There are six key ways in which I believe schools can achieve this:


  • By empowering students and showing them how to manage their privacy controls
  • By having better, frequent, hands-on staff training, which students themselves can participate in
  • With better inter-agency learning
  • By making reporting easier
  • By really promoting peer learning and education
  • By embedding digital literacy into social and emotional literacies.
As aspiring teachers, we cannot turn up on our first day at work and implement these changes across the school, but as individuals we can each seek to embed these approaches into how we manage the pastoral demands of our students. 

As a final note, I must pay credit to the former head of Childnet International, Stephen Carrick-Davies, who's talk on this subject was my inspiration for sharing my thoughts on this important issue. You can find more information about him here: http://www.carrick-davies.com/ 


May I also suggest that if you are interested in embedding Digital Literacy into your approach to teaching, please have a look at Adrienne Katz's fantastic book, Cyberbullying and E-Safety: What Educators and Professionals Need to Know.It's available through Amazon.

Also, if anyone else is as interested in these sorts of things as me, I would urge you to watch this fantastic talk by Brene Brown about the power of vulnerability. 



Mr James

Trip Hazard: When watching your footsteps can make all the difference.

For the last three weeks I have been working with a brilliant Y9 class, teaching them poetry analysis and how to make links between texts. The first two weeks were absolutely sublime. The atmosphere was fantastically productive. Everyone was engaged, attentive and polite, and I began to think I'd cracked this class perfectly, and that our working relationship was solid enough to give them a little more freedom within the environment of my classroom. How wrong I was...

I had planned what I thought was a blinding lesson. We had post-it notes, kinaesthetic learning, think-pair-share activities, Venn diagrams and exit passports and even a musical interlude. Despite this, and the fact that my classroom management style had gone unchanged from the previous two weeks, my class were completely intolerant of my attempts at managing their behaviour. I don't think I have ever felt so incompetent  in my entire life. At one point it took me almost five minutes to achieve quiet so as a class we could move forward. In hindsight it was clear that they were just testing my boundaries now that they were comfortable with how I work, nevertheless I was unprepared for the onslaught and ended what I had hoped would be a really exciting lesson feeling utterly deflated and to be quite honest, a little upset. 

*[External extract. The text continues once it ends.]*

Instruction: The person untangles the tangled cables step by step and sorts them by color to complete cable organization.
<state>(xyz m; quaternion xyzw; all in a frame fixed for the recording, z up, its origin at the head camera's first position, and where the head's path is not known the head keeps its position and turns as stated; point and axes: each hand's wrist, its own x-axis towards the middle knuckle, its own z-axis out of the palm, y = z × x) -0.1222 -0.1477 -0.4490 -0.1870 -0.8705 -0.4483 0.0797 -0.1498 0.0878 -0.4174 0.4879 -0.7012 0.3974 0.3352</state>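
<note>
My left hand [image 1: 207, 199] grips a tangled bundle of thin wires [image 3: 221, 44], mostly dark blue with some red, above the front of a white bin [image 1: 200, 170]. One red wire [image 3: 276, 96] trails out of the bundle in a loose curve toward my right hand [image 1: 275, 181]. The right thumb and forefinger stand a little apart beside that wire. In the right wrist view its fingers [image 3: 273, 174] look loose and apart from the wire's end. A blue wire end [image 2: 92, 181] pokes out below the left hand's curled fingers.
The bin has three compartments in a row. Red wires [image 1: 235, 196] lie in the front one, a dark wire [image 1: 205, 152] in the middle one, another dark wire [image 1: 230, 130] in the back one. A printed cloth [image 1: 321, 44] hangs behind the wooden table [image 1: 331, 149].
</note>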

Oddly enough, when I reviewed the responses on their exit passports, it would seem that despite my evaluation of the lesson as a disaster, the class seemed to have regarded it as a success.  26 out of 31 students responded that they enjoyed the lesson, and that they gained information from it. I am as yet unsure of how this is possible given the fact that the majority of them seemed off-task for the majority of the lesson.

In terms of what I would take from this, I can now safely say that I have bought into the mantra of not letting them see you smile for at least the first month! That doesn't mean I'm going to become a distant, cold, unpopular member of the English department, that has never and will never be my style. But my hesitance at asserting my authority and my desperation to be 'liked' by my students has completely evaporated and now I think my approach to behaviour management is much clearer and well-defined.